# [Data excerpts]
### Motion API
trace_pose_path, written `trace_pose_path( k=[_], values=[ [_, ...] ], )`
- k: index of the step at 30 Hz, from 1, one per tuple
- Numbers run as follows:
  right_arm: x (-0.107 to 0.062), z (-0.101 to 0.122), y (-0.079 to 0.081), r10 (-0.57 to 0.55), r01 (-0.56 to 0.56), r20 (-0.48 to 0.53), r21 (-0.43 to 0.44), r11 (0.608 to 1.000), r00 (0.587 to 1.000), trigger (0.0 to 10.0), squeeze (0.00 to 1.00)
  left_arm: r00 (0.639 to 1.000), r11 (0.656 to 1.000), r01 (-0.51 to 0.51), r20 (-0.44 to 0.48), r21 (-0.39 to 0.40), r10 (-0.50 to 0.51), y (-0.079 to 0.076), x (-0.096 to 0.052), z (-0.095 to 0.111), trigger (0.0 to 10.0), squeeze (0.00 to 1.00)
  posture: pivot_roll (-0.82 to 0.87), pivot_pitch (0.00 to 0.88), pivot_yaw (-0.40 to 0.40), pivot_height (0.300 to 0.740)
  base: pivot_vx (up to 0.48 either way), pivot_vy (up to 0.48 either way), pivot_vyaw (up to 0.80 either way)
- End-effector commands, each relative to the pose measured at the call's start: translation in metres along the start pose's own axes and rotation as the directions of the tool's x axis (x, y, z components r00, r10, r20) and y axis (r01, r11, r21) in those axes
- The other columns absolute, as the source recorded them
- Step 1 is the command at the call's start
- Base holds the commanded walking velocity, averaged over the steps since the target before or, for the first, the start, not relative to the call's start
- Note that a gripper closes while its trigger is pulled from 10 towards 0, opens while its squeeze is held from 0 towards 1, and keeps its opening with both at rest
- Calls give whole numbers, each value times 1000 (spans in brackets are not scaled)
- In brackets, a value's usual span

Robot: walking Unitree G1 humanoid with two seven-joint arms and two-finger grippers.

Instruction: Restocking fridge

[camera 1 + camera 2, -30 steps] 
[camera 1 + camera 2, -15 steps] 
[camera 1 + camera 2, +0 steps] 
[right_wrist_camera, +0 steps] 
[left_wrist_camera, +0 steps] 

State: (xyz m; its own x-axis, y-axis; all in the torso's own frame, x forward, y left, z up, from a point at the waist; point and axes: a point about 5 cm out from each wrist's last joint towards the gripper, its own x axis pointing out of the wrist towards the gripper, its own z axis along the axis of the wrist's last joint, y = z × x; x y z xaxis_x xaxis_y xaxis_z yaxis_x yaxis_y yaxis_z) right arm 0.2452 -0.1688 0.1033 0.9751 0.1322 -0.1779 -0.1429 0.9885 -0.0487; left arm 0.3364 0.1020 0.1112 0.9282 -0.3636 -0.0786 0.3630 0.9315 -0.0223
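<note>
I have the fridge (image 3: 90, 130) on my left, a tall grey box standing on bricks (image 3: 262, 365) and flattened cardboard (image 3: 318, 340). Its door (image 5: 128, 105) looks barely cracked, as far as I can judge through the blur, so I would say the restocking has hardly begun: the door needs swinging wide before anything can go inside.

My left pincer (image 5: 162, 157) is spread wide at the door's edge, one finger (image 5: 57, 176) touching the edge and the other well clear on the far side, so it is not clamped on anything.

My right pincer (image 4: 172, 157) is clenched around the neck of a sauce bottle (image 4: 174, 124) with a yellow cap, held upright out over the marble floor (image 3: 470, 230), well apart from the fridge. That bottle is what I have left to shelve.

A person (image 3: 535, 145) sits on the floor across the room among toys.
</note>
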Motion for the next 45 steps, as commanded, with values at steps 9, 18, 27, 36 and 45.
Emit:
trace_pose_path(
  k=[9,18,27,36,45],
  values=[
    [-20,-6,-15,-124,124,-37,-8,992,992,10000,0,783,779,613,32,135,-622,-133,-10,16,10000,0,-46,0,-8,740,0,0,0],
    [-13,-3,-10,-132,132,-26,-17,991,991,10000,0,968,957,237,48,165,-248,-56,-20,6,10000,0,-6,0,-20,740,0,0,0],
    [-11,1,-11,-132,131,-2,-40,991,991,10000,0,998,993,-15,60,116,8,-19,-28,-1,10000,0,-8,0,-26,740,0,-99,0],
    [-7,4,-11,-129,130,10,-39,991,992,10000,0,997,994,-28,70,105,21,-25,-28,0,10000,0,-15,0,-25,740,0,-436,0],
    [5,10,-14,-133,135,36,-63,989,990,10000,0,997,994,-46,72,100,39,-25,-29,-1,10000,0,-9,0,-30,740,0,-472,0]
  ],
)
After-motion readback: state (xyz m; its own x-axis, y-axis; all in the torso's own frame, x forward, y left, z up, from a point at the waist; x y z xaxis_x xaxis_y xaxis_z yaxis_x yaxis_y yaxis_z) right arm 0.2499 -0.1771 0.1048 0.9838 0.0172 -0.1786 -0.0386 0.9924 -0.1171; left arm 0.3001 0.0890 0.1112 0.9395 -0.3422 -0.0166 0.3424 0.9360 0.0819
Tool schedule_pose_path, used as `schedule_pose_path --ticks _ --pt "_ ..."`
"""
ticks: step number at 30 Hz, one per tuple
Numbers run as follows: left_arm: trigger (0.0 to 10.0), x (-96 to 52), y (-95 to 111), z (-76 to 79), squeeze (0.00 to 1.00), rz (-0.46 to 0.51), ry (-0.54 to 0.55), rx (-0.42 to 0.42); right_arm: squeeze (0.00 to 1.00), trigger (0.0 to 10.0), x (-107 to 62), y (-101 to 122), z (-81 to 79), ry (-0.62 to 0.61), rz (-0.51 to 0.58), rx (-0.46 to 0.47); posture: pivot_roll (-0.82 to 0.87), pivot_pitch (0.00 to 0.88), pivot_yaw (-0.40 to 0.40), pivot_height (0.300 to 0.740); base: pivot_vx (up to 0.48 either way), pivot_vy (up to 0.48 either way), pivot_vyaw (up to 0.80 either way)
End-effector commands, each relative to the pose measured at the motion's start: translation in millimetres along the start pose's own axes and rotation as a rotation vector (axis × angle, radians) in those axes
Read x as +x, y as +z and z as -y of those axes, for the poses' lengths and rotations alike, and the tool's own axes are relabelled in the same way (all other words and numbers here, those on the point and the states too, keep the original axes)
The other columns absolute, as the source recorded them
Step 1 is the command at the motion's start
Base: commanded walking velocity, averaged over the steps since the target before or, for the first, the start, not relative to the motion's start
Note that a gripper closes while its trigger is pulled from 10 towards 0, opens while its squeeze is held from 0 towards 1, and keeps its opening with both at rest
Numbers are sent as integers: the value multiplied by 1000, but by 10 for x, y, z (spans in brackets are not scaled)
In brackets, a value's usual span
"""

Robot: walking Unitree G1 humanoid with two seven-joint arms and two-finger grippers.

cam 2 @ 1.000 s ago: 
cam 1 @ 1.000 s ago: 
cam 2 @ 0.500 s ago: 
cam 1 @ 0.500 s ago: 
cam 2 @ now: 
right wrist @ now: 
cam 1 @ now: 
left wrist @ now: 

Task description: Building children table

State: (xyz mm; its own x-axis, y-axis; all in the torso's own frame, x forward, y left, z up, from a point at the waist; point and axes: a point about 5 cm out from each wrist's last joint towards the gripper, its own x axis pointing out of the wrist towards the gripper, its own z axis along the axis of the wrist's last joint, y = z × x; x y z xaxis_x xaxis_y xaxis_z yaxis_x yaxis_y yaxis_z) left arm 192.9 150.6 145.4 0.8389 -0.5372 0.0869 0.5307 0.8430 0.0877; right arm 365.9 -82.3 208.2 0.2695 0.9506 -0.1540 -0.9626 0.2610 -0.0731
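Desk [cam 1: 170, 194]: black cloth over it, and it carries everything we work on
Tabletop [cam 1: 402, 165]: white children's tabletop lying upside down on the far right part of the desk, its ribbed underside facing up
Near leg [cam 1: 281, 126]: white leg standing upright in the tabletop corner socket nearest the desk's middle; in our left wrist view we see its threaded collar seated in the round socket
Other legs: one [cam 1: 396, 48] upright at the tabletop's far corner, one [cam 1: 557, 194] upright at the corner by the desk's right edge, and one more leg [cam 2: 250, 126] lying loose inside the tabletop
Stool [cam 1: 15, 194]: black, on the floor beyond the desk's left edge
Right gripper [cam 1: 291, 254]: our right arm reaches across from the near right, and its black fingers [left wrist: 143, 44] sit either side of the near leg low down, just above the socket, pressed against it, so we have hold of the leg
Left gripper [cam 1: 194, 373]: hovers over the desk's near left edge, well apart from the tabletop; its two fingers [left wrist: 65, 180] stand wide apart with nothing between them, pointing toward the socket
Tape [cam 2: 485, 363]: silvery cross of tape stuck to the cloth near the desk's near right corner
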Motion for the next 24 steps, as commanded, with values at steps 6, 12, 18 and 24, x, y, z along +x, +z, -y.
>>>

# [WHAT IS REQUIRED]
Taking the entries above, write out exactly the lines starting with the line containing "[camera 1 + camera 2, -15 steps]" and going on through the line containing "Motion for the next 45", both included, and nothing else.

# [RESULT OF THE TASK]
[camera 1 + camera 2, -15 steps] 
[camera 1 + camera 2, +0 steps] 
[right_wrist_camera, +0 steps] 
[left_wrist_camera, +0 steps] 

State: (xyz m; its own x-axis, y-axis; all in the torso's own frame, x forward, y left, z up, from a point at the waist; point and axes: a point about 5 cm out from each wrist's last joint towards the gripper, its own x axis pointing out of the wrist towards the gripper, its own z axis along the axis of the wrist's last joint, y = z × x; x y z xaxis_x xaxis_y xaxis_z yaxis_x yaxis_y yaxis_z) right arm 0.2452 -0.1688 0.1033 0.9751 0.1322 -0.1779 -0.1429 0.9885 -0.0487; left arm 0.3364 0.1020 0.1112 0.9282 -0.3636 -0.0786 0.3630 0.9315 -0.0223
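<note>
I have the fridge (image 3: 90, 130) on my left, a tall grey box standing on bricks (image 3: 262, 365) and flattened cardboard (image 3: 318, 340). Its door (image 5: 128, 105) looks barely cracked, as far as I can judge through the blur, so I would say the restocking has hardly begun: the door needs swinging wide before anything can go inside.

My left pincer (image 5: 162, 157) is spread wide at the door's edge, one finger (image 5: 57, 176) touching the edge and the other well clear on the far side, so it is not clamped on anything.

My right pincer (image 4: 172, 157) is clenched around the neck of a sauce bottle (image 4: 174, 124) with a yellow cap, held upright out over the marble floor (image 3: 470, 230), well apart from the fridge. That bottle is what I have left to shelve.

A person (image 3: 535, 145) sits on the floor across the room among toys.
</note>
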Motion for the next 45 steps, as commanded, with values at steps 9, 18, 27, 36 and 45.

Nothing else is required to complete the exercise.